Were all the articles in the British media pulled down "voluntarily"? There is no way to know for sure. On Sunday, at about noon Central European Time, one of my Facebook friends posted a
link to what was apparently a new story at Breitbart UK, about Robinson's imprisonment in Hull. Three hours later, however, the story was no longer there. Shortly afterward, I clicked on a
link to an article at the
Hull Daily Mail that Google summed up as follows: "Supporters of former EDL leader Tommy Robinson are urging people to write to him in Hull Prison -- where they say he is in 'grave danger.'"
When I clicked on the link, however, the story had been pulled.
Carl Benjamin, who produces video commentary under the name "Sargon of Akkad," is a popular British YouTuber who has somewhere around a million subscribers, and who routinely criticizes Islam, identity politics, and political correctness with wit and panache. He is generally a lively, free-wheeling, sardonic fellow, but in the
two-hour-plus video he posted on Saturday about the Robinson case, he was uncharacteristically sober, exceedingly cautious, and at times even sounded mournful.
"I did tell you that Britain isn't a free country, didn't I?" he said a minute or so into his video. "I've been saying it for ages... and nobody listens." He made it clear he was not about to violate the gag order -- not, as he put it, about to "blunder into the jaws of the beast, in much the same way as I guess Tommy has," and thus "deliberately put myself in the line of fire with the UK government, giving them just cause to arrest me."
Benjamin is a gutsy guy, so it was unsettling to hear him speak this way. The look on his face somehow brought home the dark reality underlying Robinson's fast-track arrest, trial, conviction and incarceration. Benjamin emphasized that the most "sensible" thing for someone like himself [Benjamin] to do right now -- he used that word, "sensible," repeatedly -- is to do his best to stay out of jail so that he can continue to speak up. "I am in a country that is not free," he repeated gravely. "My options are limited... I feel jealous as hell of you guys in America. You don't know how lucky you are."

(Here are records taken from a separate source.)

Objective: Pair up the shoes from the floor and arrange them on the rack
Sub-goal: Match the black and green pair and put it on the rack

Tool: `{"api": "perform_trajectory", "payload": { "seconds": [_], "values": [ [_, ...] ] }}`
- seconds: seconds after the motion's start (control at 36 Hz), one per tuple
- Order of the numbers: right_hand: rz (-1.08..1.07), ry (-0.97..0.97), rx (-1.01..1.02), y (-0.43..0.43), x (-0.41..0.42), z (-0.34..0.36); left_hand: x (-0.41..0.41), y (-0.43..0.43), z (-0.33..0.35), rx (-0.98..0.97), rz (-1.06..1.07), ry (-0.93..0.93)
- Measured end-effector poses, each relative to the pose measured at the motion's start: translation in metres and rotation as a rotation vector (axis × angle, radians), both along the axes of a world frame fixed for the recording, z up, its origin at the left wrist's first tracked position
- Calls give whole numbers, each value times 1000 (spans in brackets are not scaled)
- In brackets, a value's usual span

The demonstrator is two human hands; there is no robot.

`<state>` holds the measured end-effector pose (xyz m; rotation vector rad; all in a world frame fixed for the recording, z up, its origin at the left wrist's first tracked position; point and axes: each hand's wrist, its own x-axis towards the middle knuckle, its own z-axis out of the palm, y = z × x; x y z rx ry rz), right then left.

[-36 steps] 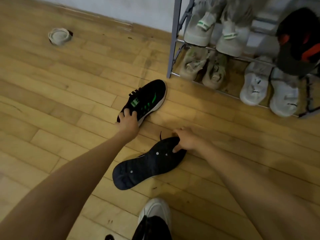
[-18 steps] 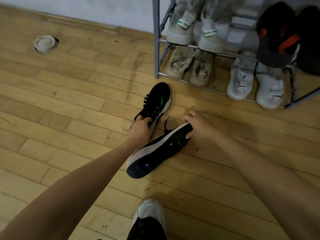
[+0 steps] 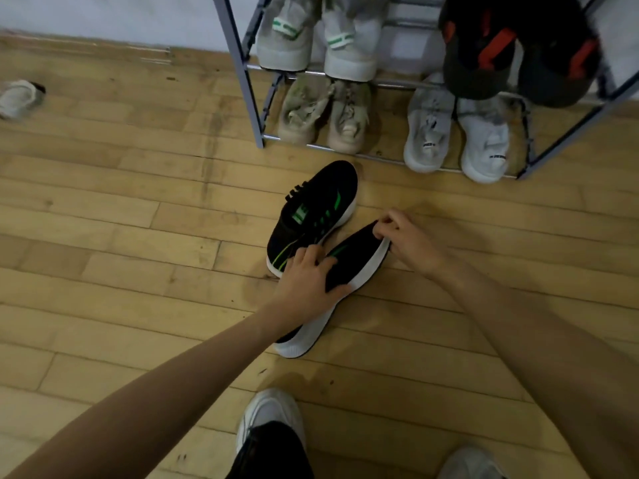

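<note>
On the floor just in front of the rack's left leg, both hands are on one black shoe. Left hand lies over its middle, fingers curled down over the upper & thumb along the white sole edge, so clamped on it. Right hand pinches the end nearest the rack, fingers closed on the rim there. Shoe looks about upright now, sole down, maybe tilted a bit toward the right hand; can't tell if it sits flat.

Its mate, a black shoe w/ green stripes, stands sole down just beside it on the rack side, touching or nearly so; the left fingers hide the gap.

Step in hand, as I read it: setting the pair side by side before lifting. To do it well: level the held shoe, line up both ends w/ the mate, both pointing the same way, then take one shoe per hand, or pinch both at the openings w/ one hand.

Rack: bottom shelf holds a beige pair at the left & a grey pair at the right; the shelf above has a pale pair & a dark pair w/ red. Both look full, so a free shelf must be higher, out of view. One stray pale shoe lies by the left edge of the floor, well apart. Person's own white shoe is at the bottom.
</note>
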<state>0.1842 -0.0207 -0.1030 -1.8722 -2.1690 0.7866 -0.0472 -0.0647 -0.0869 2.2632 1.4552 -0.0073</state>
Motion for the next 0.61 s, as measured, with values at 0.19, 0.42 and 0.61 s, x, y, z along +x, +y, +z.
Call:
{"api": "perform_trajectory", "payload": {
  "seconds": [0.19,0.42,0.61],
  "values": [
    [48,-25,80,-15,7,-10,14,-25,-13,-238,88,218],
    [-1,26,-124,-37,18,-1,21,-31,-16,-316,145,160],
    [-248,310,13,-26,-5,17,23,-18,0,-160,262,-42]
  ]
}}
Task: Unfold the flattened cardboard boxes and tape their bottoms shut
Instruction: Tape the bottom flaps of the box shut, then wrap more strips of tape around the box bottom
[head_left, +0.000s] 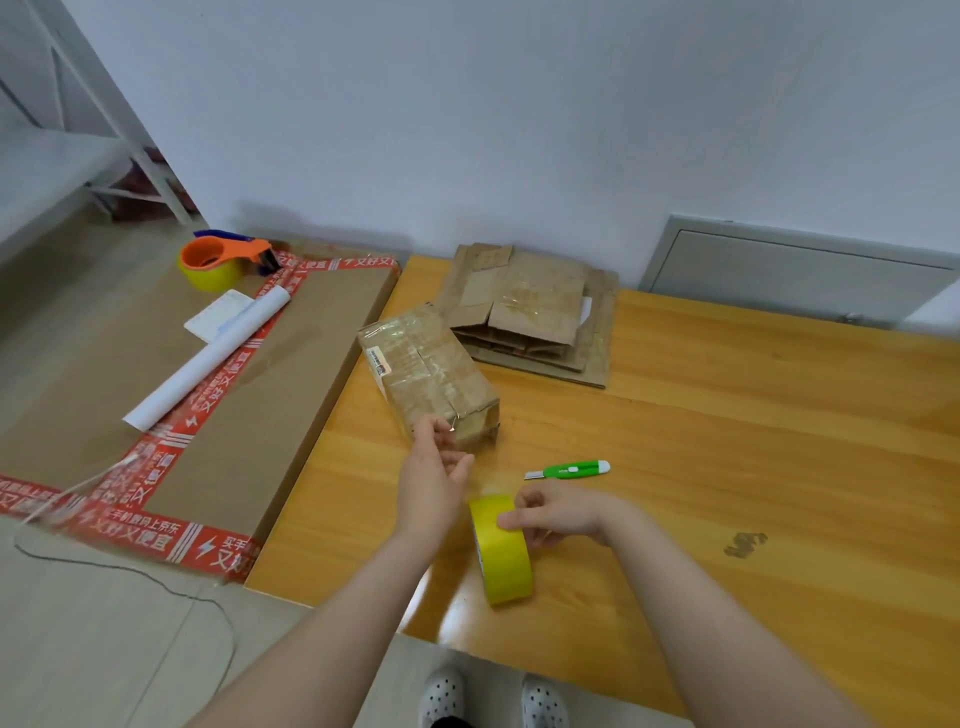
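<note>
Your right grip (561, 514) pinches the yellow tape roll (504, 551), which stands on edge on the table (727, 467). Your left grip (436, 470), fingers relaxed and empty, reaches the near end of the unfolded box (428, 374). The box lies just beyond the roll, its long axis running away leftward, with the table's left edge close beside it and open room rightward past the knife (566, 471).

bright even light, soft focus, wide-angle bending

Left forearm (332, 613) bare, stretched forward | left hand (434, 475) palm turned inward, fingers loosely bent, perhaps pinching, hard to tell | right forearm (691, 587) angled inward | right hand (558, 514) grips tape roll (506, 561), thumb across its outer face
</note>
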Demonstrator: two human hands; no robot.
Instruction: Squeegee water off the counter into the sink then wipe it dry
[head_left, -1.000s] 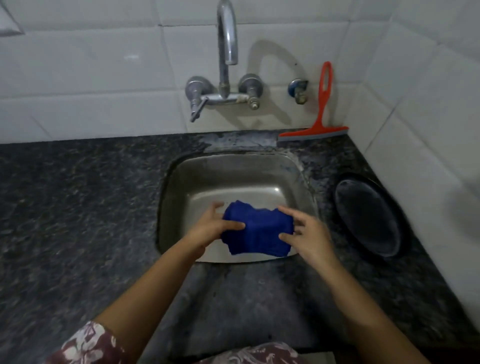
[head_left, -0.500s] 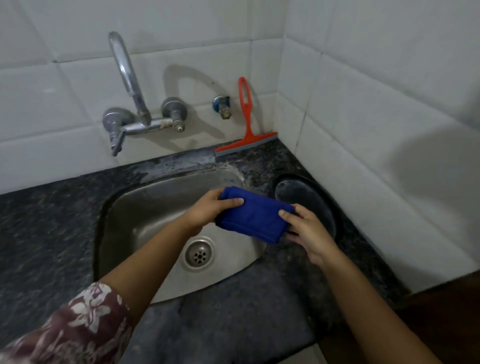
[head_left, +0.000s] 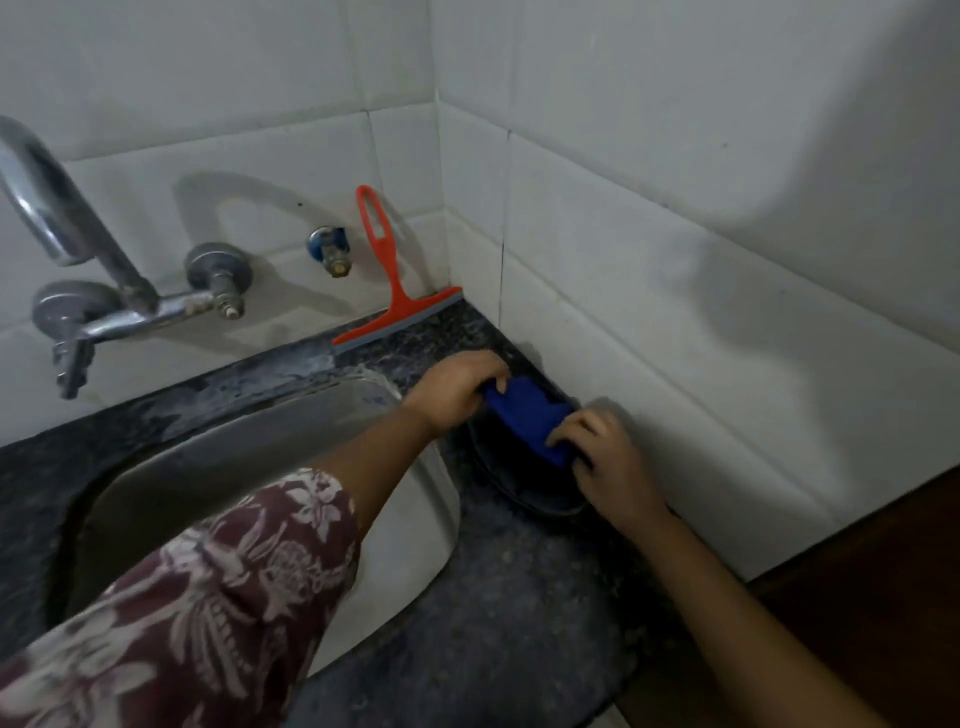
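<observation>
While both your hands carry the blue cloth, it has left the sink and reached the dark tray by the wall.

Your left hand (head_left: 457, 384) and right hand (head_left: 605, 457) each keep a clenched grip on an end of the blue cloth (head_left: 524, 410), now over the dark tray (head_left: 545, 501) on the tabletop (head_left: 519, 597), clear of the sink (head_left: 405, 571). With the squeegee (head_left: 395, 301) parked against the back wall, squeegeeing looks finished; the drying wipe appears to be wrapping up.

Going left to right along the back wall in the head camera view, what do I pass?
Tap → small blue valve → red squeegee → corner of the tiled wall.
</observation>
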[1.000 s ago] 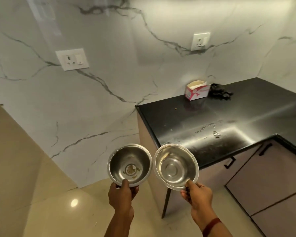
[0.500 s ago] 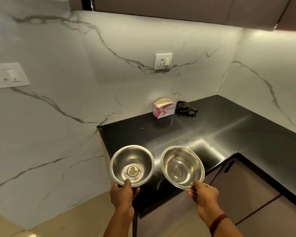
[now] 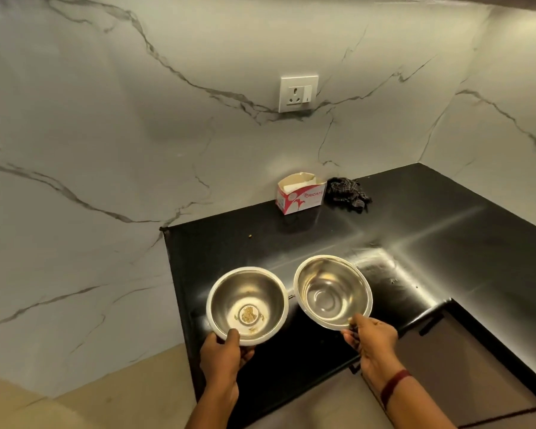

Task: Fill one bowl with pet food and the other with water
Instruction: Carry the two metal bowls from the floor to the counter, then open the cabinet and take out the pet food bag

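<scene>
Glossy black countertop [image 3: 415, 243] met veined marble wall [image 3: 136, 134]. Above it, left hand [image 3: 222, 356] pinched the round steel left bowl [image 3: 248, 305], crumbs at its base; right hand [image 3: 373, 340] pinched the shiny right bowl [image 3: 333, 292] by its rim.

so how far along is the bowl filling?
Done: nothing filled. In hand: the left hand grips the steel bowl with crumbs by its rim; the right hand grips the empty steel bowl, both held at the black countertop. Left: food and water; no food bag or tap in view.
</scene>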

The upside -- and the irony -- of this case is that the gag order, while silencing the British news media, has caused people around the world to take notice. To be sure, a quick tour of major mainstream newspaper websites in Western Europe, North America and around the Anglosphere turned up nothing. But on alternative news sites around Europe, the story was front and center. The Fox News website
reported on Robinson's arrest -- but even Fox, frustratingly, insisted on calling him a "right-wing activist."
Judi McLeod, editor of the
Canada Free Press, began her
article:
"Where is Tommy Robinson? A question whose answer should be demanded rather than merely asked.... Modern day Merry England has become far more nightmare than fairytale, as it steadily works its way toward ugly police state status."
McLeod also challenged Fox's label for Robinson: "'Right wing activist'? How about civil rights activist or humanitarian activist?"
Yesterday,
my article asked when anyone in a position of power in Britain would speak up against Robinson's arrest. Since then, Gerald Batten, a UKIP member of the European Parliament, has
done so:
"I am trying to recall a legal case where someone was convicted of a 'crime' which cannot be reported on," he tweeted. "Where he can be cast into prison without it being possible to report his name, offence, or place of imprisonment for fear of contempt of court. Can anyone remember such a case"
"UKIP Peer Malcolm Lord Pearson has written to Home Secretary Sajid Javid today saying: if Tommy is murdered or injured in prison he and others will mount a private prosecution against Mr Javid as an accessory, or for misconduct in public office."
Good one Lord Pearson. We can only hope his efforts make a difference -- and that, in the end, a prosecution of Javid will not be necessary.